WHAT TO DO: Out of the data below, copy every line with the string "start".

DATA LISTING: Begin

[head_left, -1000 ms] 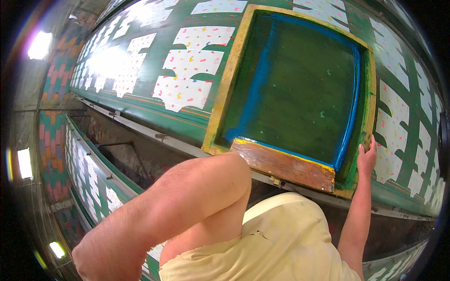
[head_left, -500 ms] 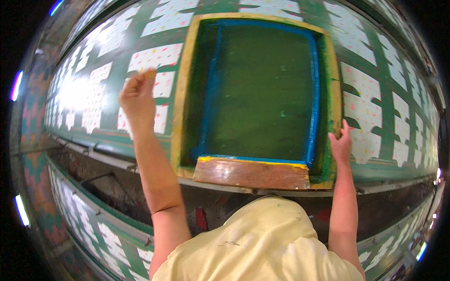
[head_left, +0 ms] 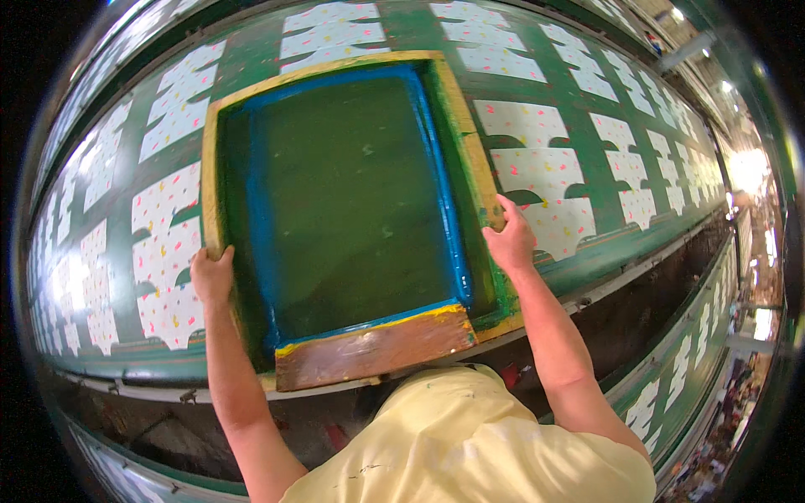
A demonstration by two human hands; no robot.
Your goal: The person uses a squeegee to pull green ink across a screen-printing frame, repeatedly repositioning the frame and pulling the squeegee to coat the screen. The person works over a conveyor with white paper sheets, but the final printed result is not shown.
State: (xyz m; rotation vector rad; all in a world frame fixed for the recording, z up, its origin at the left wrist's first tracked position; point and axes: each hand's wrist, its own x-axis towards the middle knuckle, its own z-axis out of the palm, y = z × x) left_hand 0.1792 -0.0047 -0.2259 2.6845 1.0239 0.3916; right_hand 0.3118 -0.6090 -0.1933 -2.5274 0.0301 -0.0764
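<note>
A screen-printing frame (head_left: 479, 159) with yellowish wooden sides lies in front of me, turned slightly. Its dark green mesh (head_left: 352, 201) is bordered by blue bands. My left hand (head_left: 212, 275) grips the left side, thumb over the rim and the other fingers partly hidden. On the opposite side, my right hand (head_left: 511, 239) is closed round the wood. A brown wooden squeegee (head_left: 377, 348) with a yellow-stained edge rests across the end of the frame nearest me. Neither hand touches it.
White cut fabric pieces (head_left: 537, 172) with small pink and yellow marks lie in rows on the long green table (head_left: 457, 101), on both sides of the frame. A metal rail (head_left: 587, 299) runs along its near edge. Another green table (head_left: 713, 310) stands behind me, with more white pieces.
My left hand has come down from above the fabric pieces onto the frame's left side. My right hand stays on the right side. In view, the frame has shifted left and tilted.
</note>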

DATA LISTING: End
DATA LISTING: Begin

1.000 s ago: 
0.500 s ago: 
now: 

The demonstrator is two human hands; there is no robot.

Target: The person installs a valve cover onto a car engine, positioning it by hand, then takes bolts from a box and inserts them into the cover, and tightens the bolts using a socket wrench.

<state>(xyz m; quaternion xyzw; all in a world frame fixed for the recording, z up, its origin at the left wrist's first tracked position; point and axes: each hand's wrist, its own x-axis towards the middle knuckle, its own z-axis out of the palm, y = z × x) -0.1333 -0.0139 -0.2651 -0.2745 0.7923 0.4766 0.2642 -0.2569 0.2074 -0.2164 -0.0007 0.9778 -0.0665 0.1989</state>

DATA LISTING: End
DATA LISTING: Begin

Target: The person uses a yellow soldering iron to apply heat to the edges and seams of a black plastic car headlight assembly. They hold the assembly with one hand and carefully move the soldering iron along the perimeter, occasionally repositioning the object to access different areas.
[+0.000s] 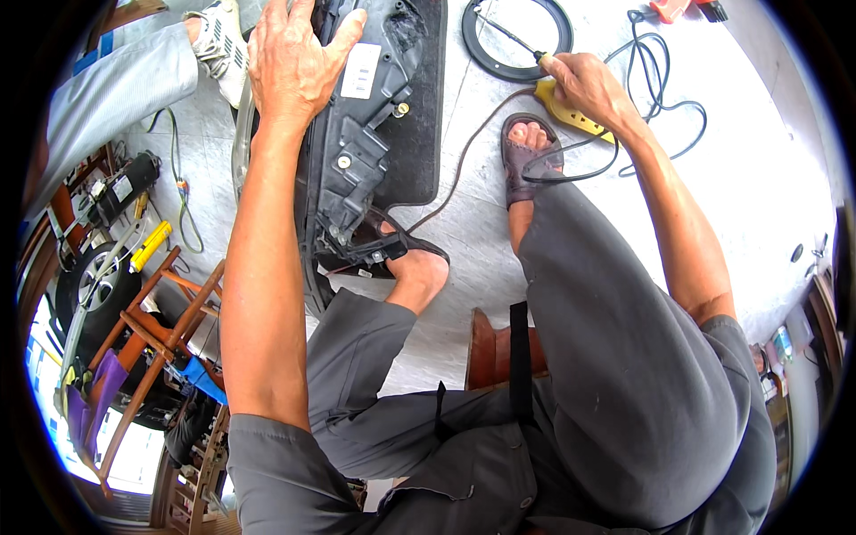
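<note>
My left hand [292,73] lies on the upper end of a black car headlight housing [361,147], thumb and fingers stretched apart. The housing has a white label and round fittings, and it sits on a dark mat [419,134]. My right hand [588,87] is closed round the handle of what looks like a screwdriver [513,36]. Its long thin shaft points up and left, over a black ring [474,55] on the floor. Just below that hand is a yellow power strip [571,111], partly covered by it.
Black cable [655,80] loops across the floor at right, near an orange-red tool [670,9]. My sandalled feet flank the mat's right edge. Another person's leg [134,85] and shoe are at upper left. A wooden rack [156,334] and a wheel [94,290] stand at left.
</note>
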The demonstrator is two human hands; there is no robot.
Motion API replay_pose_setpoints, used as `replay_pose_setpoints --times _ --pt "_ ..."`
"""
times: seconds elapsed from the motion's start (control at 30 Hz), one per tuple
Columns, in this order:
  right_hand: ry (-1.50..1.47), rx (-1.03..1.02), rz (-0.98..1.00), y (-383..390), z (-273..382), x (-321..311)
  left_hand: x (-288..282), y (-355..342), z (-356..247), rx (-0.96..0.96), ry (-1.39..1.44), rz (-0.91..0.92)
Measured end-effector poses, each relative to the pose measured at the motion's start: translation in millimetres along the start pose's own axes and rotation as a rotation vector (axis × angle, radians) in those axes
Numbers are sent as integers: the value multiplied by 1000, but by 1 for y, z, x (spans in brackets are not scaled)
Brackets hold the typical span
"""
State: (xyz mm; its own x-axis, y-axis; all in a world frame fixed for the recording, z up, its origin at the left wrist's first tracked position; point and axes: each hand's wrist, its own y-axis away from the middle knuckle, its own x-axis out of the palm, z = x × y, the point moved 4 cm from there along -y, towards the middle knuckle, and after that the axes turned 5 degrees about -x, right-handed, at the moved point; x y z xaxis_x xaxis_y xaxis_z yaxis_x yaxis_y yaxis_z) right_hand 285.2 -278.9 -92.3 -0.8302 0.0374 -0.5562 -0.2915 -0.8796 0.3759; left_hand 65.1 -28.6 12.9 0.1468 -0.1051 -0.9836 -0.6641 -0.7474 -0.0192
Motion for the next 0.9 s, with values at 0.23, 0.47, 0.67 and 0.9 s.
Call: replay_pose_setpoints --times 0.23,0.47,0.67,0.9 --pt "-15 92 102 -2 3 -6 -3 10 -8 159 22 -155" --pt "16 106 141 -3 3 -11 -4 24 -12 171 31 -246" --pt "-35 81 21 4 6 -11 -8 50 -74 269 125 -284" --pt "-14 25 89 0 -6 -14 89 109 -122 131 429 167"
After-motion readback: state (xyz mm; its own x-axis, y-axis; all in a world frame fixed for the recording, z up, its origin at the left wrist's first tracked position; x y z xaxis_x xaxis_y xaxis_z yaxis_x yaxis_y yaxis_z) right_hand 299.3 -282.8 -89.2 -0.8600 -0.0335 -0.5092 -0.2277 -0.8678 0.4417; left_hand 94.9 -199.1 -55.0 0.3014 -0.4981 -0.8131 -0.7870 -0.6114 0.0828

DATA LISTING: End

EXERCISE OUTPUT:
times: seconds elapsed from the motion's start (control at 30 Hz), one per tuple
Measured end-effector poses, each relative to the pose measured at the motion's start: translation in millimetres along the start pose's own axes and rotation as a rotation vector (axis × angle, radians) in those axes

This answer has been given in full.